# YOUR ASSIGNMENT
Which of the lines in the records below hold the string "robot"? Copy every one of them.

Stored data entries
━━━━━━━━

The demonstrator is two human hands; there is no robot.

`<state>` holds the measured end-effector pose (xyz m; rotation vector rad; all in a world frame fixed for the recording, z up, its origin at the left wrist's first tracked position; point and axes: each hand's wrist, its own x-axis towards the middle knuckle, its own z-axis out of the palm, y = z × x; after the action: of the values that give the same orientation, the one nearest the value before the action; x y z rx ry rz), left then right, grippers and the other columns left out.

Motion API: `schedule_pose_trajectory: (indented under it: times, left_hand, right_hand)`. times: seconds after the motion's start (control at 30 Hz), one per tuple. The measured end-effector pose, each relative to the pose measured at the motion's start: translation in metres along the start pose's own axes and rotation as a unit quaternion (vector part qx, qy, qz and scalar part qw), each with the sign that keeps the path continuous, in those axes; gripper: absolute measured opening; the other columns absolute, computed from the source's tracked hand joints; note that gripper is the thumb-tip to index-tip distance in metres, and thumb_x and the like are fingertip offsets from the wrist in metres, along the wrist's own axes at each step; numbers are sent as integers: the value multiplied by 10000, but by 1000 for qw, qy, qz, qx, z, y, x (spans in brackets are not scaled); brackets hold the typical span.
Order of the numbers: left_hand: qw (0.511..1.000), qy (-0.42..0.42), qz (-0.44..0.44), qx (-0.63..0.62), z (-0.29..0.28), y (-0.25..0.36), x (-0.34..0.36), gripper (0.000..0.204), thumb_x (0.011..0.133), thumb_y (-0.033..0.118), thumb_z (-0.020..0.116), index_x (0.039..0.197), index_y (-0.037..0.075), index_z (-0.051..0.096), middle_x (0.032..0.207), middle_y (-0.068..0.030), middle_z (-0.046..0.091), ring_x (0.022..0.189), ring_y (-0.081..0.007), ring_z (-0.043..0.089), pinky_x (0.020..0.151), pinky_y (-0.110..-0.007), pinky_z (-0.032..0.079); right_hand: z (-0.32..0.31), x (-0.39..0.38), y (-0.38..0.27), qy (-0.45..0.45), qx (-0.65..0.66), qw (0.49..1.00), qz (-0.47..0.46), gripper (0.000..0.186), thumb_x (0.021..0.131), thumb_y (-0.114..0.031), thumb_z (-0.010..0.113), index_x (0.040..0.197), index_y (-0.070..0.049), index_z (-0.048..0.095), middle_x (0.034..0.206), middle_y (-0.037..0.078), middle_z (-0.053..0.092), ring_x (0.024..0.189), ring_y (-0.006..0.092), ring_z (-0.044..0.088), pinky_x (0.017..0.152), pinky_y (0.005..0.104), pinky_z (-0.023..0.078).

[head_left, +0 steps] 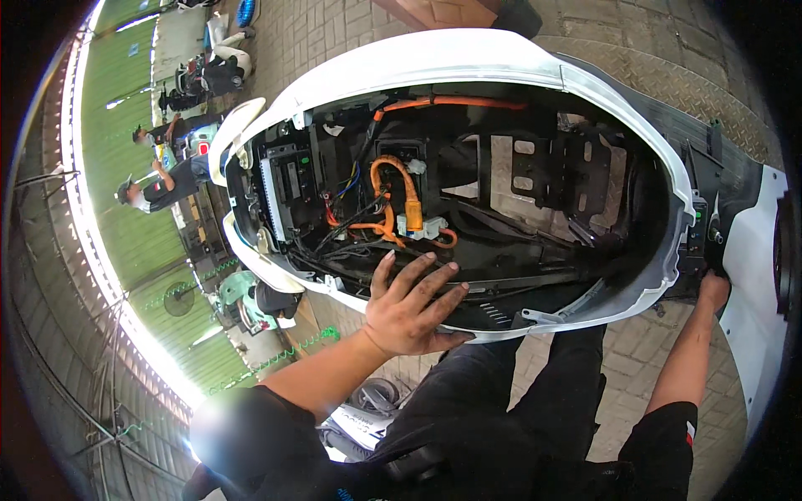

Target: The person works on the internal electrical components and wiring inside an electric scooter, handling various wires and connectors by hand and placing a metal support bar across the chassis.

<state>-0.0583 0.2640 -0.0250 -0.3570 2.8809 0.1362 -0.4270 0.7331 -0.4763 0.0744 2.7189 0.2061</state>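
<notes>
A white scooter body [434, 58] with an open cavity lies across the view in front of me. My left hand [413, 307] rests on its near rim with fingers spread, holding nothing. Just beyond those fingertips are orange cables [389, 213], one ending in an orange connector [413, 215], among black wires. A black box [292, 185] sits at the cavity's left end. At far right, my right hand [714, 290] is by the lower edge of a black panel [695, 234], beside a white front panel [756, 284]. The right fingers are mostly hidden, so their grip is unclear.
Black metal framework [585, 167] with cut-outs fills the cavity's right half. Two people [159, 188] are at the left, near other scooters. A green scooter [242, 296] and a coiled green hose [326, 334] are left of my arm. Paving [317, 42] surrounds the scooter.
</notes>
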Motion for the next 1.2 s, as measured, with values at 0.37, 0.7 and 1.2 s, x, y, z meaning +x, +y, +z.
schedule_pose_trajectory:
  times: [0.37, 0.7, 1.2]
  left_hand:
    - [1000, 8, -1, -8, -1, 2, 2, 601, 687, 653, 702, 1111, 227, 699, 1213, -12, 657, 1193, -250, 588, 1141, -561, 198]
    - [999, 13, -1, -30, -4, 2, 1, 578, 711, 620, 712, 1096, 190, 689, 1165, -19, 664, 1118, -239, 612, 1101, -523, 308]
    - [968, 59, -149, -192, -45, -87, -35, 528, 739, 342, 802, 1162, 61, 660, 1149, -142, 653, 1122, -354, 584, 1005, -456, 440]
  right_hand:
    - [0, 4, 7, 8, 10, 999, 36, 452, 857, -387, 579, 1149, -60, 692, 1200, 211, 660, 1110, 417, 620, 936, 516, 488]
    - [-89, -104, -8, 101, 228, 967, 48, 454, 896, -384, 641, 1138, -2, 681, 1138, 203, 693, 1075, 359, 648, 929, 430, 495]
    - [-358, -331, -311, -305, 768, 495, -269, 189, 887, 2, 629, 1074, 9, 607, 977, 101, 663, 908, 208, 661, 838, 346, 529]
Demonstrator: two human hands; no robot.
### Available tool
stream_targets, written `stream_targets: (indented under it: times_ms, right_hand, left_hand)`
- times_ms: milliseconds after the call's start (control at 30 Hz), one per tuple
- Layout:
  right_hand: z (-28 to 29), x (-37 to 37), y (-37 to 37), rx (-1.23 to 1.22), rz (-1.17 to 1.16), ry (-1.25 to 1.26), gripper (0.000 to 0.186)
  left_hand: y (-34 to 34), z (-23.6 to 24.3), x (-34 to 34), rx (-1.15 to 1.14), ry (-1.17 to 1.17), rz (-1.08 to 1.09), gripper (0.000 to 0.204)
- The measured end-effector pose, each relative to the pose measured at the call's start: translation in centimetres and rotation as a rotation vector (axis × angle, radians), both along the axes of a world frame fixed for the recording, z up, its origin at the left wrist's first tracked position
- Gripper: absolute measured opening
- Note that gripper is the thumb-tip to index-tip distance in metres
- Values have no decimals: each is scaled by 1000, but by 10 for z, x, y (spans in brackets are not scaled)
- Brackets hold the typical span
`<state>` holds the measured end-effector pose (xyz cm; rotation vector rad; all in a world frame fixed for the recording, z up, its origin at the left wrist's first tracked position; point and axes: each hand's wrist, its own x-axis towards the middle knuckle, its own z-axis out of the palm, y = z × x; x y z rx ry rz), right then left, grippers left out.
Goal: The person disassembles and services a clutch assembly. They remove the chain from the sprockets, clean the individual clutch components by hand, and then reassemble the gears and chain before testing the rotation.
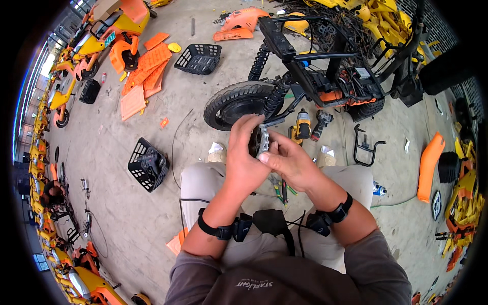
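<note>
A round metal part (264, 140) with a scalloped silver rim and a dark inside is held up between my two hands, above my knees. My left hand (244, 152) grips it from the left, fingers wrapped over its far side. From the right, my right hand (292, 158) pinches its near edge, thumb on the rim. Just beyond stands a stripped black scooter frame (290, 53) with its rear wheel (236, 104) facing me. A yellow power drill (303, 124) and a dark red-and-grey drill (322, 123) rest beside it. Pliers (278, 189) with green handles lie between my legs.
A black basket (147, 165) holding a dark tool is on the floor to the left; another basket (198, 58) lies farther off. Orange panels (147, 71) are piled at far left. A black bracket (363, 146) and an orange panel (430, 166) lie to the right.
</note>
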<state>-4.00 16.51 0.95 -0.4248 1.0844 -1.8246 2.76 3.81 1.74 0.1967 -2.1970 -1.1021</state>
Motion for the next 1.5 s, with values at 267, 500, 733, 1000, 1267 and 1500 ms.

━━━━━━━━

# EXPECTED ANSWER
The demonstrator is two human hands; there is no robot.
Demonstrator: two human hands; no robot.

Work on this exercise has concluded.